*WHAT THE TASK ASKS*
Please restate, word for word, the lines below that begin at the one with "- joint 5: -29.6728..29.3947" and end at the one with "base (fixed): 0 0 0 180". Leave out all other lines.

*EXTRACTED ENTRIES*
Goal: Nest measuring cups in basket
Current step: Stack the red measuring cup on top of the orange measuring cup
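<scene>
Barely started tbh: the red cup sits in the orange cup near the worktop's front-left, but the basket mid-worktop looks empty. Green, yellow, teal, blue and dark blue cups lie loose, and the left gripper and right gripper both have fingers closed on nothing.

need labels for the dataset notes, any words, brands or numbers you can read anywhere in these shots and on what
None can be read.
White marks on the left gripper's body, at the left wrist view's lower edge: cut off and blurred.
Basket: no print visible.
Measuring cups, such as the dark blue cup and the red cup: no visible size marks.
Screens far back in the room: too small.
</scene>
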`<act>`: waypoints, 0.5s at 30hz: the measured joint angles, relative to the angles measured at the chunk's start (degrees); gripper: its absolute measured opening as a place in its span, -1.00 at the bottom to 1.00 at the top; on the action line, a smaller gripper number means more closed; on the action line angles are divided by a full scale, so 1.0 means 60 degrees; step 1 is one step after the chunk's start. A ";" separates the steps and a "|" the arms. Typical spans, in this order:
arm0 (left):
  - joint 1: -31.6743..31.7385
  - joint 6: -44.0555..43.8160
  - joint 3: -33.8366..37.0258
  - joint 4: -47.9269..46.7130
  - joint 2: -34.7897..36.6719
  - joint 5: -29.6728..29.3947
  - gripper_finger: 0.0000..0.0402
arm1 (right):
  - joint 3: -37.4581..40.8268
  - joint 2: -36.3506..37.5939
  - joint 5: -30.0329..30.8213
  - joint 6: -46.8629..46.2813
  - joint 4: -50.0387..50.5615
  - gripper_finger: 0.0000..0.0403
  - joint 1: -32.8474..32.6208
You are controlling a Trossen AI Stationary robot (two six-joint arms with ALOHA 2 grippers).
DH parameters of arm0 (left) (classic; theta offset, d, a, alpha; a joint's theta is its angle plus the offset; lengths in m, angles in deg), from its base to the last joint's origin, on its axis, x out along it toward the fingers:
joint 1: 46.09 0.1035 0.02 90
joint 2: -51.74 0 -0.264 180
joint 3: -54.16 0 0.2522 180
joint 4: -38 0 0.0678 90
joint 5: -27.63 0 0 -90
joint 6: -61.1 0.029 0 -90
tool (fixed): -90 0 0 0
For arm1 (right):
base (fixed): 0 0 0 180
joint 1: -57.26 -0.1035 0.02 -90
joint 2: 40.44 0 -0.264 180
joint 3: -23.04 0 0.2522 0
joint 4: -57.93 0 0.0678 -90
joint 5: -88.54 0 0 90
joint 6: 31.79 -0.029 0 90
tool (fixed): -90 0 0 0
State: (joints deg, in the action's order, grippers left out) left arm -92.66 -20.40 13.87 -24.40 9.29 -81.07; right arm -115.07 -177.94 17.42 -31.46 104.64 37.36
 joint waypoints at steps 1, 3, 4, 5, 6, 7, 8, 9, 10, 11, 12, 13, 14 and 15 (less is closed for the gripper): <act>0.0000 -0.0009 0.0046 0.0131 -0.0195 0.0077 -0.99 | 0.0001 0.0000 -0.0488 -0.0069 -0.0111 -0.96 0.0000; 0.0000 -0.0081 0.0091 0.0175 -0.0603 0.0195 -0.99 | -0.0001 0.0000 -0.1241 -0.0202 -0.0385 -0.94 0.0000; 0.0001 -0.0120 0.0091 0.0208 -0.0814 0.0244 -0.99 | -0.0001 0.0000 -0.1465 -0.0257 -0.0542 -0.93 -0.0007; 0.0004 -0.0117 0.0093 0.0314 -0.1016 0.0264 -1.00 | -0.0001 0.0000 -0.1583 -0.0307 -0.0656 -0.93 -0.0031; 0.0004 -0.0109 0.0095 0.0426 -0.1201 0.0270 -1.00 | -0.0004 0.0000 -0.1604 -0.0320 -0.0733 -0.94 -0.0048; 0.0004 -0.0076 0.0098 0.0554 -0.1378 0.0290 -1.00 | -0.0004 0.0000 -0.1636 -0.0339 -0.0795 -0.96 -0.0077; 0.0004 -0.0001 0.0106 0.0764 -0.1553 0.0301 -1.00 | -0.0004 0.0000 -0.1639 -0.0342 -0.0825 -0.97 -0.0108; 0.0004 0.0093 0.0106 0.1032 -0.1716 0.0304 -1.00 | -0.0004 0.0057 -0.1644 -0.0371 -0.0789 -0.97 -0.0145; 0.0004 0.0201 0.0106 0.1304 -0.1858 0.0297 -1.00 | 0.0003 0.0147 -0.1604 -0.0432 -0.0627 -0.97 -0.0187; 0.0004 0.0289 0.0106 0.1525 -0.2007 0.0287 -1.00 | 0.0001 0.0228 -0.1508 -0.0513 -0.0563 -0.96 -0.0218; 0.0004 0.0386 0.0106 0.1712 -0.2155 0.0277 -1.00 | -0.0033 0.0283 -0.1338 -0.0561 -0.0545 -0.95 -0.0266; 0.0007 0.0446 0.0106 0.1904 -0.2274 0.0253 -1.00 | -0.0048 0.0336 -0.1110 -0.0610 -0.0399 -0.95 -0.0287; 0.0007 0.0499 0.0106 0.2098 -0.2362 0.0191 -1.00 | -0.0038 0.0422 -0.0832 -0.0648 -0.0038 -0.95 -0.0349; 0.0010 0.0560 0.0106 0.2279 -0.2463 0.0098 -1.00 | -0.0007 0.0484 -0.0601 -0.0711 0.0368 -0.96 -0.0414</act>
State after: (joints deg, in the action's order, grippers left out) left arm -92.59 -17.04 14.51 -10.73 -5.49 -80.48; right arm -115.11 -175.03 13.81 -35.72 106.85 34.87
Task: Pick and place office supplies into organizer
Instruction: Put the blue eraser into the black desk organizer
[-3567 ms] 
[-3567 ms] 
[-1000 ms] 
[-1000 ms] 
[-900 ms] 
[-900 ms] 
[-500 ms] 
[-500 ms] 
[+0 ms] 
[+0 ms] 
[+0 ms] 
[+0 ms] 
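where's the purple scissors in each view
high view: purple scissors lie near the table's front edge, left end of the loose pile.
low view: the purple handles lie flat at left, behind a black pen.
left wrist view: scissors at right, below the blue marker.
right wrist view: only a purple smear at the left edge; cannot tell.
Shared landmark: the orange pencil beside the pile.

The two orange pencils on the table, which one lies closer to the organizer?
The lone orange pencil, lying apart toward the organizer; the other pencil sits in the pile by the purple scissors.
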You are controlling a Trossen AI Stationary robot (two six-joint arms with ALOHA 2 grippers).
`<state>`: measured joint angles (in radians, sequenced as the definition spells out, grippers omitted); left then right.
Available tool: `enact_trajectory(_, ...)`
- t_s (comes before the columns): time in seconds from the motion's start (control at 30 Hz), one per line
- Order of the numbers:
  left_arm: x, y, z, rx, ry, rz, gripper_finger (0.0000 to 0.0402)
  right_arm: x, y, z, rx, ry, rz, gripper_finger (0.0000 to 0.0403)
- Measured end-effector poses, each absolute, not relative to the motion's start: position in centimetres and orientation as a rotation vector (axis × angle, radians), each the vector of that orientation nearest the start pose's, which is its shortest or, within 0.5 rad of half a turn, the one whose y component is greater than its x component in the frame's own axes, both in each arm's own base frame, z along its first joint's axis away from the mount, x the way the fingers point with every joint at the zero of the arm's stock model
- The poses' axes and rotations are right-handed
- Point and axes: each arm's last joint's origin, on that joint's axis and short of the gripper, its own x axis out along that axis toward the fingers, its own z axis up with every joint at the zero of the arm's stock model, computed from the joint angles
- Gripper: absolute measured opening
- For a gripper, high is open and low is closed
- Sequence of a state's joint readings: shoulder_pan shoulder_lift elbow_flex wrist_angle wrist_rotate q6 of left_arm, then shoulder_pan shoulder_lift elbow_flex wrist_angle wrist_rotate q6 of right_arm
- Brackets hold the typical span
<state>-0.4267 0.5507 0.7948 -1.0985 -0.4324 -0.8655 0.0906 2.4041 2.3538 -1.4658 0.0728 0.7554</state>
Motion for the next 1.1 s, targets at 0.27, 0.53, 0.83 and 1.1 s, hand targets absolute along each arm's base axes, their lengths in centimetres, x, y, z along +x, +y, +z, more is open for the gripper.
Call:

*RESPONSE TO THE TASK*
  - joint 5: -29.6728..29.3947
  - gripper_finger: 0.0000..0.0402
arm1 (right):
  - joint 3: -37.4581..40.8268
  - joint 2: -36.3506..37.5939
  - joint 5: -30.0329..30.8213
  - joint 6: -46.8629..46.2813
  - joint 4: -50.0387..50.5615
  - gripper_finger: 0.0000..0.0403
  - joint 1: -32.8474..32.6208
You are controlling a Trossen AI Stationary robot (two six-joint arms with ALOHA 2 grippers).
DH parameters of arm0 (left) (classic; theta offset, d, a, alpha; a joint's theta is its angle plus the offset; lengths in m, angles in deg), from its base to the last joint's origin, on its axis, x out along it toward the fingers:
joint 1: 46.09 0.1035 0.02 90
joint 2: -51.74 0 -0.264 180
joint 3: -54.16 0 0.2522 180
joint 4: -38 0 0.0678 90
joint 5: -27.63 0 0 -90
joint 6: -61.1 0.029 0 -90
tool (fixed): -90 0 0 0
For arm1 (right):
base (fixed): 0 0 0 180

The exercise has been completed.